Imam al-Ghazali menjelaskan, akal manusia seperti lentera: ia memberi cahaya, tetapi sumber cahayanya tetap datang dari matahari — yaitu nur Ilahi. Maka, ketika akal terputus dari sumbernya, ia akan redup dan menyesatkan.
Menemukan al-Haqq di Tengah Dunia yang Penuh Kepentingan
Menyembah al-Haqq berarti berani menolak segala bentuk penyembahan palsu, bahkan yang terselubung dalam kebaikan. Ia menuntut kejujuran batin — apakah seseorang berbuat baik karena cinta kepada kebenaran, atau karena ingin dilihat benar. Di sinilah spiritualitas Islam modern menemukan relevansinya: bukan sekadar ritual, tapi revolusi kesadaran.
Dalam kehidupan sosial, orientasi kepada al-Haqq menuntun manusia untuk menegakkan keadilan, karena kebenaran Ilahi tidak mungkin hadir dalam ketidakadilan. Dalam hubungan antar manusia, ia menumbuhkan empati, sebab cinta kepada kebenaran melahirkan cinta kepada ciptaan.
Rabi‘ah mengajarkan bahwa cinta kepada Tuhan tidak mungkin tanpa belas kasih kepada makhluk. Maka, jalan menuju al-Haqq selalu melewati jembatan kemanusiaan. Siapa yang memutus empati, ia belum mengenal cinta; siapa yang menyembah tanpa keadilan, ia belum mengenal Tuhan.
Penutup: Kejujuran dalam Penyembahan
Penyembahan sejati bukan sekadar tunduk, tetapi jujur terhadap arah tunduk itu sendiri. Menyembah al-Haqq berarti menempatkan diri dalam orbit kebenaran yang tidak tergoyahkan oleh kepentingan pribadi.
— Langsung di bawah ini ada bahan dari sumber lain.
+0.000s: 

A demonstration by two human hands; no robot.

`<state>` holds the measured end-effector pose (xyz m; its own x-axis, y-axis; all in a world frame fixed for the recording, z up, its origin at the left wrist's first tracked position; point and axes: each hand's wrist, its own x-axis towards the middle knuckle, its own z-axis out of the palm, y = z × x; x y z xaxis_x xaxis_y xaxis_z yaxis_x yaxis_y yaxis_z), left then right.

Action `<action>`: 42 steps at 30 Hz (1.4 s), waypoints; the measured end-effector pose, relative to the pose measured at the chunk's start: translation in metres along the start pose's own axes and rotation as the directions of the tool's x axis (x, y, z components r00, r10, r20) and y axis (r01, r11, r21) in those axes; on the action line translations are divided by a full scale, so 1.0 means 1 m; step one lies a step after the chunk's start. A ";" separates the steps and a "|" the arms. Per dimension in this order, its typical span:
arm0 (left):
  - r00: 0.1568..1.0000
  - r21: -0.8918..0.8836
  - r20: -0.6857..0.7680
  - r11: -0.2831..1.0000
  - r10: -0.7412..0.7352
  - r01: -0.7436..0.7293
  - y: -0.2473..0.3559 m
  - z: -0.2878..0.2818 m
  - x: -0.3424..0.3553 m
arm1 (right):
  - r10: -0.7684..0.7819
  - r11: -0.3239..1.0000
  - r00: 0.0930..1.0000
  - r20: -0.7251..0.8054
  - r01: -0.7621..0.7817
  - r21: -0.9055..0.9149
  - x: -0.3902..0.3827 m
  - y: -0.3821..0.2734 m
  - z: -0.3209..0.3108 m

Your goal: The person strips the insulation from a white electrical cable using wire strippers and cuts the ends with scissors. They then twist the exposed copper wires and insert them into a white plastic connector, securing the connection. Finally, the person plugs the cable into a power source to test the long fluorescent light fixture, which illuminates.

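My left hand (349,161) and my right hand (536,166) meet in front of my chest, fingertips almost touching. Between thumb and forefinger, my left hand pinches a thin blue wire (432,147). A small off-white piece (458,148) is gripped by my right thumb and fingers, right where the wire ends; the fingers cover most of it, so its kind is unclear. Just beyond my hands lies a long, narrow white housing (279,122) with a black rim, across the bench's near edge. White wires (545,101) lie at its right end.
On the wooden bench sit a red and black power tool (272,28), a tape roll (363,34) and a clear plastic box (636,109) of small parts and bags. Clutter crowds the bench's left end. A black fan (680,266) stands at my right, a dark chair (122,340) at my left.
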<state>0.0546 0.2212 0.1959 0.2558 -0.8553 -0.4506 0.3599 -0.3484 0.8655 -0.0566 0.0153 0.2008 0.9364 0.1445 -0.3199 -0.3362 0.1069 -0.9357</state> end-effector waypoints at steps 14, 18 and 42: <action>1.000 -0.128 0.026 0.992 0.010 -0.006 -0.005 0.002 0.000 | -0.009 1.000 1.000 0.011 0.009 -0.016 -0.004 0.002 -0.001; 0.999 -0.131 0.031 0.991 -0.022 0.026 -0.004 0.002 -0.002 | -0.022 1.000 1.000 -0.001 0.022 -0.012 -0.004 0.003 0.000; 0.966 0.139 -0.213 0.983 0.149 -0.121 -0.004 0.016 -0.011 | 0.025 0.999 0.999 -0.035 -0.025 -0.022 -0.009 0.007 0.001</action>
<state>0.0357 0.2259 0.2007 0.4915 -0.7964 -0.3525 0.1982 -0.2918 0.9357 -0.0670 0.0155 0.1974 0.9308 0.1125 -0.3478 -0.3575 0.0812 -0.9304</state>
Dalam dunia yang kian transaksional, spiritualitas seperti ini menjadi bentuk perlawanan terhadap dominasi materi dan algoritma.
Rabi‘ah mengajarkan bahwa cinta yang paling suci adalah cinta yang tidak membutuhkan balasan. Dalam logika cinta ini, manusia menemukan kebebasannya yang sejati — karena hanya mereka yang menyembah tanpa pamrih yang benar-benar merdeka dari dunia.
Pada akhirnya, bukan manusia yang menciptakan algoritma, tapi algoritma yang sedang menulis ulang manusia.
Referensi Akademik
- Al-Qur’an al-Karim, QS. Al-Hajj [22]: 62; QS. Al-‘Ankabut [29]: 69. 
- Abu Hamid al-Ghazali, Ihya’ Ulum al-Din, Kairo: Dar al-Ma‘arif, 1983. 
- Margaret Smith, Rabi‘a The Mystic and Her Fellow-Saints in Islam, Cambridge University Press, 1928. 
- William C. Chittick, The Sufi Path of Love: The Spiritual Teachings of Rumi, Albany: SUNY Press, 1983. 
- Annemarie Schimmel, Mystical Dimensions of Islam, Chapel Hill: University of North Carolina Press, 1975.